◆ **Work instructions**
The data must be transcribed exactly, with no line missing.

◆ **Supplied information**
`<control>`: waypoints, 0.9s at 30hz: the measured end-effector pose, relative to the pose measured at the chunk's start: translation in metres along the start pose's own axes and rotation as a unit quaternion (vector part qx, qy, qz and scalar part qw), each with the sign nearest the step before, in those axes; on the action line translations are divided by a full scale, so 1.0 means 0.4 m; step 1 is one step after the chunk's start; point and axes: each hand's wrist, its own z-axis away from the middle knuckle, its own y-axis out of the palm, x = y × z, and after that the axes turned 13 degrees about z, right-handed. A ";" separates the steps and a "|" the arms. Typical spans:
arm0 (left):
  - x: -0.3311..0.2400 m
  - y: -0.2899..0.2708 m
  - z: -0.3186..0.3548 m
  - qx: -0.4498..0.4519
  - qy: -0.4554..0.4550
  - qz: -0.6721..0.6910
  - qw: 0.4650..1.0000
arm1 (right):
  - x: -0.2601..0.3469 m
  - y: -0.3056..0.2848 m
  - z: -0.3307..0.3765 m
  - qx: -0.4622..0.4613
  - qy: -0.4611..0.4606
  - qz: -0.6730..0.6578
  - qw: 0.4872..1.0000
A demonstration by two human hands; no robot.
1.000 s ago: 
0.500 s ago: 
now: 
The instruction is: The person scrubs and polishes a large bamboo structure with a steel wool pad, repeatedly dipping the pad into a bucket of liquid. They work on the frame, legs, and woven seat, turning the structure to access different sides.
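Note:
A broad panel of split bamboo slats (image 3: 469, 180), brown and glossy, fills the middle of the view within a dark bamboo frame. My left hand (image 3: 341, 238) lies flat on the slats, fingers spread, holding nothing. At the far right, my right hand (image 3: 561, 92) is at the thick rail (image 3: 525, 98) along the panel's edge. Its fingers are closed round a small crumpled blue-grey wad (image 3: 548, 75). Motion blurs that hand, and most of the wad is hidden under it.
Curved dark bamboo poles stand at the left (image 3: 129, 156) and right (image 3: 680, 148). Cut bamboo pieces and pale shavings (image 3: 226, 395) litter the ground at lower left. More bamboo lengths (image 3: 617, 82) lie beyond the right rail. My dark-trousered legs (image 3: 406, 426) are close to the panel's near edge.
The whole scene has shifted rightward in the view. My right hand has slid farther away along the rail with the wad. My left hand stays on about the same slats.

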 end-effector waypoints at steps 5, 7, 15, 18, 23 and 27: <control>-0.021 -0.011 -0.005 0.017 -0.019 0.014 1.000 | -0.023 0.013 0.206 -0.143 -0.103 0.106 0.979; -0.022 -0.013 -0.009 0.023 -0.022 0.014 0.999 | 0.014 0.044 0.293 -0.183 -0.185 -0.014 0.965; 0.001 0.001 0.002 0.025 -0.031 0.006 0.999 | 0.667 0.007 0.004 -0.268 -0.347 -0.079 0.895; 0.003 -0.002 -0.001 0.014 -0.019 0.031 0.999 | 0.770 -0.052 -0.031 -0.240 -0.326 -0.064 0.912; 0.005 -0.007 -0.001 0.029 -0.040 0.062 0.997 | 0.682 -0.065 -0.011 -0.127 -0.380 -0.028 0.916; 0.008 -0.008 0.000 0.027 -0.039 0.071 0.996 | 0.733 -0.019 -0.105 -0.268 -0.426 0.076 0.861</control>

◆ **Result**
`<control>`: waypoints, 0.9s at 30hz: the measured end-effector pose, relative to the pose measured at the chunk's start: translation in metres along the start pose's own axes and rotation as a unit quaternion (vector part qx, qy, qz and scalar part qw), each with the sign nearest the step before, in those axes; on the action line translations are divided by a full scale, so 1.0 means 0.4 m; step 1 is one step after the chunk's start; point and axes: each hand's wrist, its own z-axis away from the middle knuckle, its own y-axis out of the palm, x = y × z, and after that the axes turned 13 degrees about z, right-handed. A ";" separates the steps and a "|" the arms. Typical spans:
arm0 (left):
  - x: -0.3311..0.2400 m
  - y: -0.2899..0.2708 m
  - z: -0.3186..0.3548 m
  - qx: -0.4498..0.4519
  - qy: -0.4554..0.4550
  - qz: -0.6721..0.6910
  - qw: 0.4650..1.0000
arm1 (right):
  - x: -0.2601..0.3469 m
  - y: -0.3056..0.2848 m
  - z: -0.3307..0.3765 m
  - qx: -0.4622..0.4613
  - qy: -0.4611..0.4606
  - qz: -0.6730..0.6578
  - qw: 0.4872..1.0000
A demonstration by two human hands; no robot.
1.000 s ago: 
0.500 s ago: 
now: 
The instruction is: The person scrubs and polishes a large bamboo structure with a steel wool pad, repeatedly dipping the pad into a bucket of liquid. They work on the frame, legs, and woven seat, turning the structure to access different sides.
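Note:
A broad panel of split bamboo slats (image 3: 469, 180), brown and glossy, fills the middle of the view within a dark bamboo frame. My left hand (image 3: 341, 238) lies flat on the slats, fingers spread, holding nothing. At the far right, my right hand (image 3: 561, 92) is at the thick rail (image 3: 525, 98) along the panel's edge. Its fingers are closed round a small crumpled blue-grey wad (image 3: 548, 75). Motion blurs that hand, and most of the wad is hidden under it.
Curved dark bamboo poles stand at the left (image 3: 129, 156) and right (image 3: 680, 148). Cut bamboo pieces and pale shavings (image 3: 226, 395) litter the ground at lower left. More bamboo lengths (image 3: 617, 82) lie beyond the right rail. My dark-trousered legs (image 3: 406, 426) are close to the panel's near edge.
The whole scene has shifted rightward in the view. My right hand has slid farther away along the rail with the wad. My left hand stays on about the same slats.
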
 end-effector waypoints at steps 5, 7, 15, 18, 23 and 27: <control>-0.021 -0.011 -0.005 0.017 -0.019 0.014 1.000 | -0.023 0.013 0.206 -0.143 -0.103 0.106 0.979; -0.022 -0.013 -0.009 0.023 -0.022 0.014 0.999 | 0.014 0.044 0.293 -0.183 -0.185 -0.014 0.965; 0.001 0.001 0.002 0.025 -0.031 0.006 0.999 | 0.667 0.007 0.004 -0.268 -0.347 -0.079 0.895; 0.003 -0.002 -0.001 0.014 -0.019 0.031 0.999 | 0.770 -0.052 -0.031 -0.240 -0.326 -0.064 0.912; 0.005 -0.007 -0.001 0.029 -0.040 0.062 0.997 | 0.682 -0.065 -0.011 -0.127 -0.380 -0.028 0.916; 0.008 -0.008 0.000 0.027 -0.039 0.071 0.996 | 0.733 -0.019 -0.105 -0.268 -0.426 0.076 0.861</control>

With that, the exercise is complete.